PROBLEM STATEMENT:
Start with the first line of the data and end with the line that holds "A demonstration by"; write out each one exactly.

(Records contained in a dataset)
____________________
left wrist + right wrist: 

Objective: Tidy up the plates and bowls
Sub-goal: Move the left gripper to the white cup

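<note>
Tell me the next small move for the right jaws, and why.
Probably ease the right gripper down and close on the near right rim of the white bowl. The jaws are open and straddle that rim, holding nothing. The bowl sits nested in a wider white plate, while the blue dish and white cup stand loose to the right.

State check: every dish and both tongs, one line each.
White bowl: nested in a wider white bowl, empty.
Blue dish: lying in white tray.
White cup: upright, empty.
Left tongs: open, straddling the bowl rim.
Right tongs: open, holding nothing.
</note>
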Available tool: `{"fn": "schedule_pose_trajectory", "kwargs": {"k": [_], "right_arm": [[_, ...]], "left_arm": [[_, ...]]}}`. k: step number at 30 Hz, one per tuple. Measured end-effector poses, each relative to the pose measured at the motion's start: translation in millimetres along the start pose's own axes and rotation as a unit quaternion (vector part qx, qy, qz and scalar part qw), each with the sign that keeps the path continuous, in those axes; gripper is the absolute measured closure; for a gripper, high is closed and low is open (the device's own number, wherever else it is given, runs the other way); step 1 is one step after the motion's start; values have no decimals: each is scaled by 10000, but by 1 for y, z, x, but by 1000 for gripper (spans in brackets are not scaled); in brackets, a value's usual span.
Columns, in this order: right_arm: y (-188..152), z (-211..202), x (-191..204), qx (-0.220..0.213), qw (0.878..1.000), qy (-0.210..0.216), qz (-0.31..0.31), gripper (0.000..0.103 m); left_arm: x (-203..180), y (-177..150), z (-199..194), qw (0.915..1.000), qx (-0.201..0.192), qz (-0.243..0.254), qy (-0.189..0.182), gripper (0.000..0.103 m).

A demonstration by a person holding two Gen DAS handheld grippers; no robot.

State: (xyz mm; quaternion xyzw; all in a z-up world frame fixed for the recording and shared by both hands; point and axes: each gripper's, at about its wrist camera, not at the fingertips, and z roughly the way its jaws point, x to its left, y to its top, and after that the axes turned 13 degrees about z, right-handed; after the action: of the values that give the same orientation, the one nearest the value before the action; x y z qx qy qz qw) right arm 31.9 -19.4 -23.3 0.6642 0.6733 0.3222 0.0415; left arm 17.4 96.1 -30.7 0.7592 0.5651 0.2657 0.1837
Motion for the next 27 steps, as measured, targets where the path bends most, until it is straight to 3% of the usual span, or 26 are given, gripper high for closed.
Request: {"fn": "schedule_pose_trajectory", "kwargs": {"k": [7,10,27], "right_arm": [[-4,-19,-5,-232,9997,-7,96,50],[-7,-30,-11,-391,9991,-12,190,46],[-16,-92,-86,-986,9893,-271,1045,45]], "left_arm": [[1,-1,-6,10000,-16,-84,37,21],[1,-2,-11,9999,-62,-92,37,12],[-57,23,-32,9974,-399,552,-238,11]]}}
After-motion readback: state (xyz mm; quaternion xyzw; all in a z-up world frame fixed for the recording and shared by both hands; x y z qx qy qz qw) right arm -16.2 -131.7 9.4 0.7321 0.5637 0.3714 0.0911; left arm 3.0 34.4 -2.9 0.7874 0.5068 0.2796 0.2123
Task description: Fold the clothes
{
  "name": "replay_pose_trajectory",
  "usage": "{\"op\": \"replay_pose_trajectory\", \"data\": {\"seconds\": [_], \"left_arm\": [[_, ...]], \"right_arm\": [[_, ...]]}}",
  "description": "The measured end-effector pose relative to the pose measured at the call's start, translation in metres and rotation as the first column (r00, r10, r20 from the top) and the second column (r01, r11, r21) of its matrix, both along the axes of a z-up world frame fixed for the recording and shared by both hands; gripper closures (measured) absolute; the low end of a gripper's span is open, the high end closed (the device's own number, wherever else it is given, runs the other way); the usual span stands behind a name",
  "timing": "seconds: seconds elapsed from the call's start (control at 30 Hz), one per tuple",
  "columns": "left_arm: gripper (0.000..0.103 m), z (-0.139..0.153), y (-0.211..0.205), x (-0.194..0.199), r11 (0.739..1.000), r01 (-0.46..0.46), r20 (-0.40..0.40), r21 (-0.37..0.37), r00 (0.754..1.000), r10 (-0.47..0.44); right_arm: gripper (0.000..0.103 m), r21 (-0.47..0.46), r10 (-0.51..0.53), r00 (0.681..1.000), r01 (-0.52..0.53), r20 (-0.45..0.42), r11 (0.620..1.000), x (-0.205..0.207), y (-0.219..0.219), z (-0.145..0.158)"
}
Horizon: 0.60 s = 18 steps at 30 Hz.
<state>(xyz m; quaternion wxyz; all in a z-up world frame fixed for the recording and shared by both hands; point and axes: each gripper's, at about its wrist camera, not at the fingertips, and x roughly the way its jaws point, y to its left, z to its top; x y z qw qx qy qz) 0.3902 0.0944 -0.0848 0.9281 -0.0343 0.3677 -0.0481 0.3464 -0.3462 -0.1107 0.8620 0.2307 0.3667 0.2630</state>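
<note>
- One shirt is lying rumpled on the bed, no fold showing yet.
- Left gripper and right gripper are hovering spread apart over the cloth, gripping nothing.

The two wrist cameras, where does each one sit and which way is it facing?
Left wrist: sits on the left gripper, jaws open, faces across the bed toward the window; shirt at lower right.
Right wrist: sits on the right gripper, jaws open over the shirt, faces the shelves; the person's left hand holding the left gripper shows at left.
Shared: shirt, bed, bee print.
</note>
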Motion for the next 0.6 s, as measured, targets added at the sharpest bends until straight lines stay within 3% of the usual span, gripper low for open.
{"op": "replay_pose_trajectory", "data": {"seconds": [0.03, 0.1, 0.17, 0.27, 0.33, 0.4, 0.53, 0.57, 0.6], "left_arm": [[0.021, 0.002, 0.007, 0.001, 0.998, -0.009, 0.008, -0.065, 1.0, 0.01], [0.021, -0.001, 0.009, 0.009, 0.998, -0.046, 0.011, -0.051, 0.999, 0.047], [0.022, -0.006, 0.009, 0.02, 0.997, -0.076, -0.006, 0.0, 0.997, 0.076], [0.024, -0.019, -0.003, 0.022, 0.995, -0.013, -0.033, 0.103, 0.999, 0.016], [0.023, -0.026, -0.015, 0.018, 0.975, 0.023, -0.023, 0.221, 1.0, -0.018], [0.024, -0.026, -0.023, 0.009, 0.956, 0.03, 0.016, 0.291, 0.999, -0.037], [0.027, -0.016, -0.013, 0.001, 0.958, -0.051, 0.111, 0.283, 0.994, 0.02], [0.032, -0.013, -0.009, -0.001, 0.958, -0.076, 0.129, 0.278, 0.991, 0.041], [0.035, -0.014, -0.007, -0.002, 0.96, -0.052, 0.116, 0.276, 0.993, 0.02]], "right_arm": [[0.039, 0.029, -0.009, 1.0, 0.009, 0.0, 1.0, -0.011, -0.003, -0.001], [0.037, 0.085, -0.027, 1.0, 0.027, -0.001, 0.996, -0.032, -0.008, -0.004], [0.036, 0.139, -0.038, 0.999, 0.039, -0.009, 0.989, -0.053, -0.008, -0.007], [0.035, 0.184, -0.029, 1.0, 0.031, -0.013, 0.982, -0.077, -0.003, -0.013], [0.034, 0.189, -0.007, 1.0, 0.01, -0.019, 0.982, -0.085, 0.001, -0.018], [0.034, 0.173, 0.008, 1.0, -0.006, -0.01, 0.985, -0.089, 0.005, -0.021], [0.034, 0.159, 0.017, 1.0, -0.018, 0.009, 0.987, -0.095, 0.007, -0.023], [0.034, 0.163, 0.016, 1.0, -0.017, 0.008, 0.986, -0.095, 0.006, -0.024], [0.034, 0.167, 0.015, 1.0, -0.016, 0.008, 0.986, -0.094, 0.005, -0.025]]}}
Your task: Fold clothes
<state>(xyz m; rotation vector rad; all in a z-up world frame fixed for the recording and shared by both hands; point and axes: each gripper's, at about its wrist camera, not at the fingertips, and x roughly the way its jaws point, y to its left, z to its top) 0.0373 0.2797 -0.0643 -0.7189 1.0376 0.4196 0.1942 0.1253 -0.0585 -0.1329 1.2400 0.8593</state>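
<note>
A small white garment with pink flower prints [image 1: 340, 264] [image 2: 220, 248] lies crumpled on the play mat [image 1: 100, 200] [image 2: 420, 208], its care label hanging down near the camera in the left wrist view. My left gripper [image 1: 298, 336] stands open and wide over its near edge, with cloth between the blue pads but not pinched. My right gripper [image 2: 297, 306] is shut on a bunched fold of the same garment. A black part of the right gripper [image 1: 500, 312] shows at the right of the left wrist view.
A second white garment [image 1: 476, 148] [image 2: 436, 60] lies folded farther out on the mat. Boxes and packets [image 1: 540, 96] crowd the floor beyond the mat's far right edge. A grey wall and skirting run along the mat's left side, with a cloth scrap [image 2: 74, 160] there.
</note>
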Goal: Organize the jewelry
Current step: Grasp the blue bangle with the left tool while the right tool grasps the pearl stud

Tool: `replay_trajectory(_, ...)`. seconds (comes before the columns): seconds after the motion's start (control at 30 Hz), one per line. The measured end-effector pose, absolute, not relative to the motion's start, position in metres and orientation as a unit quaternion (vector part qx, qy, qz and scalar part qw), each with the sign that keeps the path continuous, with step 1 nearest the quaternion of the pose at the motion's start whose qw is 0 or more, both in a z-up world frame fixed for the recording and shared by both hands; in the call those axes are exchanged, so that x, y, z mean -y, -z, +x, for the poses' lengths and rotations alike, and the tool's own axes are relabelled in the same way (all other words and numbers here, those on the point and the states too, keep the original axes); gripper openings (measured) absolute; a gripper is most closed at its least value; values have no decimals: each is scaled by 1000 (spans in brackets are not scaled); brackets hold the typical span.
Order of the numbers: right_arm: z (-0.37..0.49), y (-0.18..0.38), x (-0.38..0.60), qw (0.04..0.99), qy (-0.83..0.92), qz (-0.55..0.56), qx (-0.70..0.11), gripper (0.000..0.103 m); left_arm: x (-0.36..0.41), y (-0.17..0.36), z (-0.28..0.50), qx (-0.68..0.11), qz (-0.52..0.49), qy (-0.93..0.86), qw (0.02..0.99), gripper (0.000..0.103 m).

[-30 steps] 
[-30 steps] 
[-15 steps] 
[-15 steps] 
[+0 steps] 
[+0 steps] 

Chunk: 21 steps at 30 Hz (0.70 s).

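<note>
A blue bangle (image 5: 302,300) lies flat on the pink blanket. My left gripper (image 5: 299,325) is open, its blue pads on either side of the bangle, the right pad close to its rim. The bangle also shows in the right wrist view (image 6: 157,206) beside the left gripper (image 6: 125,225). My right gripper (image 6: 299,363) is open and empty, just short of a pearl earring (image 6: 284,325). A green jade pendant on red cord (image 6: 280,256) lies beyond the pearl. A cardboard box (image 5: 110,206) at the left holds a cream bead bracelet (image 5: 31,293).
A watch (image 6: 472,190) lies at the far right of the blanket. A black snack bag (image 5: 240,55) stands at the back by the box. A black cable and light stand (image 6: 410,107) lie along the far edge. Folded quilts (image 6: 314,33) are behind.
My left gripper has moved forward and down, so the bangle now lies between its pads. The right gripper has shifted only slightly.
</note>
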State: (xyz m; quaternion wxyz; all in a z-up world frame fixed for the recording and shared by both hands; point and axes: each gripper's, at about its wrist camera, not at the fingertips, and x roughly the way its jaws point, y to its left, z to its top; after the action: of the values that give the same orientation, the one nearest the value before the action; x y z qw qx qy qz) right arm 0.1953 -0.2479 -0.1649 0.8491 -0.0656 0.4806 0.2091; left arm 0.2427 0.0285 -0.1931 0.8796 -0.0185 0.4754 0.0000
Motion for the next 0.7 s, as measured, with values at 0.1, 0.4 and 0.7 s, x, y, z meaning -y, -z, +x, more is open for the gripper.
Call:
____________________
EXERCISE SOLUTION:
left wrist + right wrist: 

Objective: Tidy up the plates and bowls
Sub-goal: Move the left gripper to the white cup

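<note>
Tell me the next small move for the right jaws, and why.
Probably ease the right gripper down and close on the near right rim of the white bowl. The jaws are open and straddle that rim, holding nothing. The bowl sits nested in a wider white plate, while the blue dish and white cup stand loose to the right.

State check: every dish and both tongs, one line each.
White bowl: nested in a wider white bowl, empty.
Blue dish: lying in white tray.
White cup: upright, empty.
Left tongs: open, straddling the bowl rim.
Right tongs: open, holding nothing.
</note>
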Available tool: `{"fn": "schedule_pose_trajectory", "kwargs": {"k": [_], "right_arm": [[_, ...]], "left_arm": [[_, ...]]}}`. k: step number at 30 Hz, one per tuple. Measured end-effector poses, each relative to the pose measured at the motion's start: translation in millimetres along the start pose's own axes and rotation as a unit quaternion (vector part qx, qy, qz and scalar part qw), each with the sign that keeps the path continuous, in those axes; gripper is the absolute measured closure; for a gripper, high is closed and low is open (the device's own number, wherever else it is given, runs the other way); step 1 is one step after the motion's start; values have no decimals: each is scaled by 10000, but by 1 for y, z, x, but by 1000 for gripper (spans in brackets are not scaled); in brackets, a value's usual span.
Columns, in this order: right_arm: y (-188..152), z (-211..202), x (-191..204), qx (-0.220..0.213), qw (0.878..1.000), qy (-0.210..0.216), qz (-0.31..0.31), gripper (0.000..0.103 m); left_arm: x (-203..180), y (-177..150), z (-199..194), qw (0.915..1.000), qx (-0.201..0.192), qz (-0.243..0.254), qy (-0.189..0.182), gripper (0.000..0.103 m).

A demonstration by a person holding two Gen DAS handheld grippers; no robot.

Work on this exercise is now complete.